* _Directions for this task_
In the listing below, start your output at the line with "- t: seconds" and end it after the line with "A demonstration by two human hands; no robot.", copying every line exactly.

* _Records for processing_
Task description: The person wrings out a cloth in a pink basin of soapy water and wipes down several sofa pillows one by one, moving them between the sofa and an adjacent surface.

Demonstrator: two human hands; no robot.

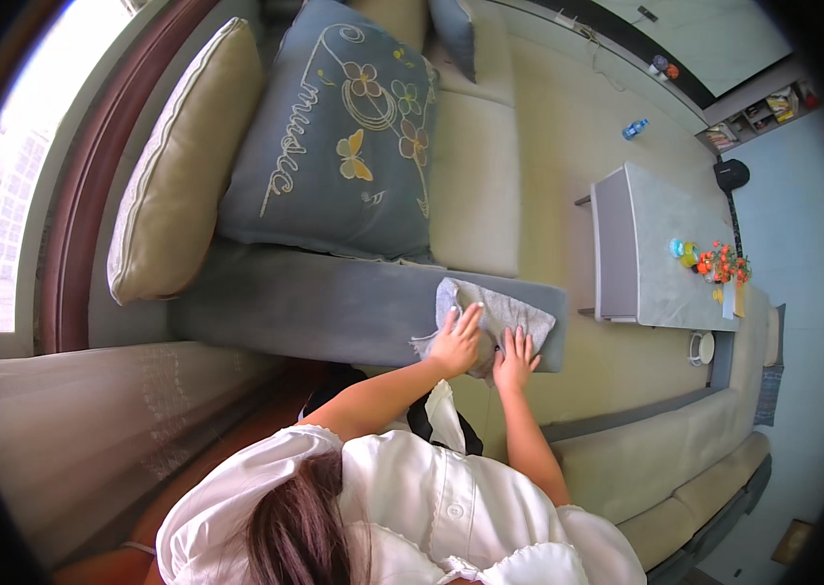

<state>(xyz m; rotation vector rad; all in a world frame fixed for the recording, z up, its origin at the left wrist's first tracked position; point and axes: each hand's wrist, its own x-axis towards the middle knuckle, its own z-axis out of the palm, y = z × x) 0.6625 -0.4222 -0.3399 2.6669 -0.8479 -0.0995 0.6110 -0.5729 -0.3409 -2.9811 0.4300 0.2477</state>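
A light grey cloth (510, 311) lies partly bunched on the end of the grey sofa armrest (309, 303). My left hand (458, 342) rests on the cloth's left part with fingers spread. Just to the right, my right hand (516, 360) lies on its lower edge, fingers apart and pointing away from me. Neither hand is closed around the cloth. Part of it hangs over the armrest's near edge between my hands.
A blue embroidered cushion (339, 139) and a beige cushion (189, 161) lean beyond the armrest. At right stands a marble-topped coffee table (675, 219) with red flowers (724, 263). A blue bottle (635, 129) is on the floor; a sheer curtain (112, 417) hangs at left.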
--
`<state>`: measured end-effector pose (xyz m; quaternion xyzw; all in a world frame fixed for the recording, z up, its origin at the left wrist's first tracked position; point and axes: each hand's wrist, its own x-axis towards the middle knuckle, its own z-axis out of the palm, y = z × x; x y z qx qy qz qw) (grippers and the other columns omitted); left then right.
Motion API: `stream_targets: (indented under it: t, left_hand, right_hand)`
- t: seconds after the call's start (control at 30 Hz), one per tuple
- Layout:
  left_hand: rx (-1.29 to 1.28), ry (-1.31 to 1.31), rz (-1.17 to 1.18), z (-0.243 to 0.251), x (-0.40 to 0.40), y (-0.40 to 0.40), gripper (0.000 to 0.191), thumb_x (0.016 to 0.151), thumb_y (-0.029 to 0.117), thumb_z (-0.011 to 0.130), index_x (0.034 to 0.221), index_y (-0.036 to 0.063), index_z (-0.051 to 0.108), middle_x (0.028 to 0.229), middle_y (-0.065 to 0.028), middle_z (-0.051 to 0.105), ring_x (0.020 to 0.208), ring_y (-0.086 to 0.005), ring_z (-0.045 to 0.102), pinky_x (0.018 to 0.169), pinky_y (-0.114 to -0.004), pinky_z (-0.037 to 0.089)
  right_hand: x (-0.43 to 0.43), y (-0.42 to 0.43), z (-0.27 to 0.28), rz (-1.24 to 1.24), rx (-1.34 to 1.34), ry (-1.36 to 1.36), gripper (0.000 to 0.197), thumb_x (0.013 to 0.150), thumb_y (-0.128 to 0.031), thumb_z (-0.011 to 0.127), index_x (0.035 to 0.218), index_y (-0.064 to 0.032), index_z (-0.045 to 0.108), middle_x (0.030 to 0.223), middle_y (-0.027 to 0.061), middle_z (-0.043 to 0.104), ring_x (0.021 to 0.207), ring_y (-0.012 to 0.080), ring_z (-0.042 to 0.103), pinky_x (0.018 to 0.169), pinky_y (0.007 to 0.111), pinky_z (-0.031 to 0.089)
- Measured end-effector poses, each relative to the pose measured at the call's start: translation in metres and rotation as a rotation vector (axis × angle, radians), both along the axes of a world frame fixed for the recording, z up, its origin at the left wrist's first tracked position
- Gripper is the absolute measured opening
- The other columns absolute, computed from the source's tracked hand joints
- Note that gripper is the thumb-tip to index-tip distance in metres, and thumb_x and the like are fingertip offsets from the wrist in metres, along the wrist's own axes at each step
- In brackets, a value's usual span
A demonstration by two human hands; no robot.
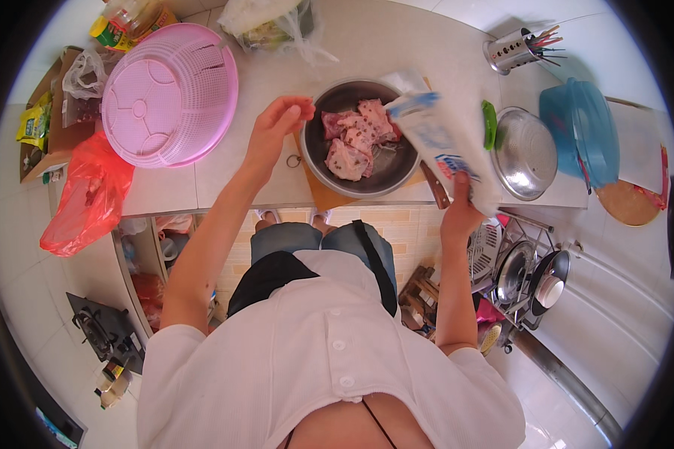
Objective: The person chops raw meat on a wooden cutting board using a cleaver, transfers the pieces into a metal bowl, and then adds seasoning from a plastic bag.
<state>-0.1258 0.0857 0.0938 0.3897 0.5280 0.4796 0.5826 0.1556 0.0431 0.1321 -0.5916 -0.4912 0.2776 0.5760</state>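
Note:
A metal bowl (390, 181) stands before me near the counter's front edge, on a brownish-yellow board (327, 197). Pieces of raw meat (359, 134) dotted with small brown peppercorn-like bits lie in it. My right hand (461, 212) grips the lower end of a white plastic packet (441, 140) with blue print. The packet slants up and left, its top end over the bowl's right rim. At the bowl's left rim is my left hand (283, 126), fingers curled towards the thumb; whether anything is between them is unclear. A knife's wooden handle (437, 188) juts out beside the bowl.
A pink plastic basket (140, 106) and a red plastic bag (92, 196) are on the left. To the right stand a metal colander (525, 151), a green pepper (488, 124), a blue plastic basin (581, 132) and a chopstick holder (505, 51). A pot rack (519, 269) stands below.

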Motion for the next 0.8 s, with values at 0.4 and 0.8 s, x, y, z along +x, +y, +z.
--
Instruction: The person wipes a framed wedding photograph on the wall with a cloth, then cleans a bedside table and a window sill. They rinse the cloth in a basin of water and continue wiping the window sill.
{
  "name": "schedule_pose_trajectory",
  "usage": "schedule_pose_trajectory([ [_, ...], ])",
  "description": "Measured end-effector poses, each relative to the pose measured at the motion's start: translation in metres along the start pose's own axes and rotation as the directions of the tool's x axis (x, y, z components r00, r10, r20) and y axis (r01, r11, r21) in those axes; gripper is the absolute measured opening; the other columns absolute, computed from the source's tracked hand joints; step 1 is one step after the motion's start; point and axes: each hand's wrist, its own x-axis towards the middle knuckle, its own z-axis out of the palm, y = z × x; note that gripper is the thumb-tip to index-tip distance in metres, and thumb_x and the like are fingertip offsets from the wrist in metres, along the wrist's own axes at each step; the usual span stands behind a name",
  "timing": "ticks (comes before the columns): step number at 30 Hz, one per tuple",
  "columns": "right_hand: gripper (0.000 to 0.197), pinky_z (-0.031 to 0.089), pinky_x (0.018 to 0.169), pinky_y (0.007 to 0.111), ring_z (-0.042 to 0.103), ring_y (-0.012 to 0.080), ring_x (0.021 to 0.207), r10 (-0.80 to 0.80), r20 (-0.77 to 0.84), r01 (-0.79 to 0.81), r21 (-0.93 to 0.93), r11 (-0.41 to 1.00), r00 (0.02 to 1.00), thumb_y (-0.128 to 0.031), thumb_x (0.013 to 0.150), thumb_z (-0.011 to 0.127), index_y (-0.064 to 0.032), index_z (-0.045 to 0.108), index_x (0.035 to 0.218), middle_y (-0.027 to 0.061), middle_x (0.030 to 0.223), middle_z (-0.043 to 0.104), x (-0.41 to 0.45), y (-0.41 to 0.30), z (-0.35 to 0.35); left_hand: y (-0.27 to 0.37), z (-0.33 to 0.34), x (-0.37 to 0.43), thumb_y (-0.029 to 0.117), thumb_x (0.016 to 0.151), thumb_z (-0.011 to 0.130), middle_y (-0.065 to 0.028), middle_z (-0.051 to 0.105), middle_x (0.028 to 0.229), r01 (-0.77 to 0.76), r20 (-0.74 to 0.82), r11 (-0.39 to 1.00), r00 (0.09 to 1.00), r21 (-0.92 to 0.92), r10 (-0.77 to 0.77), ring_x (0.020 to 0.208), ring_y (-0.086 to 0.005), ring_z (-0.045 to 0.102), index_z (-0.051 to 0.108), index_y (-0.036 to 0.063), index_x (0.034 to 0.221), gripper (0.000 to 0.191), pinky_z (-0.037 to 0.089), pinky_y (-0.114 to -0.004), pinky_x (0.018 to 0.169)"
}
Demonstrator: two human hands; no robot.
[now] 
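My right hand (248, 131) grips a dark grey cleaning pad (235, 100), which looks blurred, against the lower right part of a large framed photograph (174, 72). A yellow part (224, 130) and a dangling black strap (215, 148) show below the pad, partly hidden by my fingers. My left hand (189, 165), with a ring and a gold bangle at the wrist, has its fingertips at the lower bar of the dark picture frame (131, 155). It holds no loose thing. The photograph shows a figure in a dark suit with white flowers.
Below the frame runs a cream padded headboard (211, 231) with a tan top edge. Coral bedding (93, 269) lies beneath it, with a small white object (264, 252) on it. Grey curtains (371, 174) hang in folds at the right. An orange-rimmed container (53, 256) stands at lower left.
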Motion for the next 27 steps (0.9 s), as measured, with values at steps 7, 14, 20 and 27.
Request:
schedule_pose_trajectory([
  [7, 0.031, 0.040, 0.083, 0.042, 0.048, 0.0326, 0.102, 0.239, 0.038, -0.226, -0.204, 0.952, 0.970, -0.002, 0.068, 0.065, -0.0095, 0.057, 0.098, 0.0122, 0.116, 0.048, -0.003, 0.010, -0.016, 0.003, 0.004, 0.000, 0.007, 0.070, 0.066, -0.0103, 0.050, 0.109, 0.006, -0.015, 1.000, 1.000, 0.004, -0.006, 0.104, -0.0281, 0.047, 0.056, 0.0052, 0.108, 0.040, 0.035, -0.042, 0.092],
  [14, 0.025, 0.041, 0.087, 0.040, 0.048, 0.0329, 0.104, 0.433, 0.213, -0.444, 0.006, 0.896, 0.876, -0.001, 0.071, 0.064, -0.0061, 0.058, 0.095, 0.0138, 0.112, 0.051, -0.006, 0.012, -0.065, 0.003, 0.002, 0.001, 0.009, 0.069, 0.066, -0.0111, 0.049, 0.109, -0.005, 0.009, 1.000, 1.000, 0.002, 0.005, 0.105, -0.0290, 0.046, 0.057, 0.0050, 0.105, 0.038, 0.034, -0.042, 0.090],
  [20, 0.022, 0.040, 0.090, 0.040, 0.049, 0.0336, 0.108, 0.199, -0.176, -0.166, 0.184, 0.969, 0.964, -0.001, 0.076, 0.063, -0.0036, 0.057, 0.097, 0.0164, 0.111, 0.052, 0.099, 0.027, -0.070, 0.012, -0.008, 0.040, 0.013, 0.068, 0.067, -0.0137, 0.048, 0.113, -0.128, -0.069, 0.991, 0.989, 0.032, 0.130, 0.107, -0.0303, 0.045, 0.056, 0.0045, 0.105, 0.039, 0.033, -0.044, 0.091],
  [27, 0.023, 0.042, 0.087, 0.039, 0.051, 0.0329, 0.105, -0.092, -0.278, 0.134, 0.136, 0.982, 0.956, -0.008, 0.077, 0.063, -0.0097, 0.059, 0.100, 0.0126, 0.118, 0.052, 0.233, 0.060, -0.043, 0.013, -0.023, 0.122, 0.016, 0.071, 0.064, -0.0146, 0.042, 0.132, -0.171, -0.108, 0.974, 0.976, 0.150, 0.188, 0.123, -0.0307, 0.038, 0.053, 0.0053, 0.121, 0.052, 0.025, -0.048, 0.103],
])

* _Exercise result_
- t: seconds after the call's start (control at 30 Hz), one per tuple
- Layout:
  left_hand: rx (-1.29 to 1.28), ry (-1.31 to 1.31), rz (-1.17 to 1.18), z (-0.243 to 0.251), x (-0.40 to 0.40), y (-0.40 to 0.40), gripper (0.000 to 0.191), thumb_x (0.016 to 0.151), thumb_y (-0.029 to 0.117), thumb_z (-0.011 to 0.130), index_x (0.034 to 0.221), index_y (-0.036 to 0.063), index_z (-0.051 to 0.108), middle_x (0.028 to 0.229), middle_y (-0.065 to 0.028), middle_z (-0.051 to 0.105), ring_x (0.020 to 0.208), ring_y (-0.086 to 0.005), ring_z (-0.045 to 0.102), pinky_x (0.018 to 0.169), pinky_y (-0.114 to -0.004), pinky_z (-0.037 to 0.089)
  right_hand: x (-0.43 to 0.43), y (-0.42 to 0.43), z (-0.27 to 0.28), rz (-1.24 to 1.24), rx (-1.34 to 1.34), ry (-1.36 to 1.36), gripper (0.000 to 0.197), thumb_x (0.013 to 0.150), thumb_y (-0.128 to 0.031), thumb_z (-0.011 to 0.127), index_x (0.035 to 0.218), index_y (-0.064 to 0.032), index_z (-0.045 to 0.108), middle_x (0.030 to 0.223), middle_y (-0.027 to 0.061), middle_z (-0.043 to 0.104), ring_x (0.021 to 0.207), ring_y (-0.012 to 0.080), ring_z (-0.042 to 0.103), pinky_x (0.018 to 0.169), pinky_y (0.007 to 0.111), pinky_z (-0.031 to 0.089)
- Measured end-effector poses, each relative to the pose measured at the call's start: translation in metres and rotation as a rotation vector (axis × angle, radians), both along the axes of a world frame fixed for the recording, z up, its origin at the left wrist's first tracked position
- Gripper is the absolute measured opening
- The other columns absolute, computed from the source's tracked hand joints
- Note that gripper is the thumb-tip to index-tip distance in metres, and thumb_x and the like are fingertip offsets from the wrist in metres, along the wrist's own axes at each step
- In brackets, a value's usual span
A demonstration by two human hands; no robot.

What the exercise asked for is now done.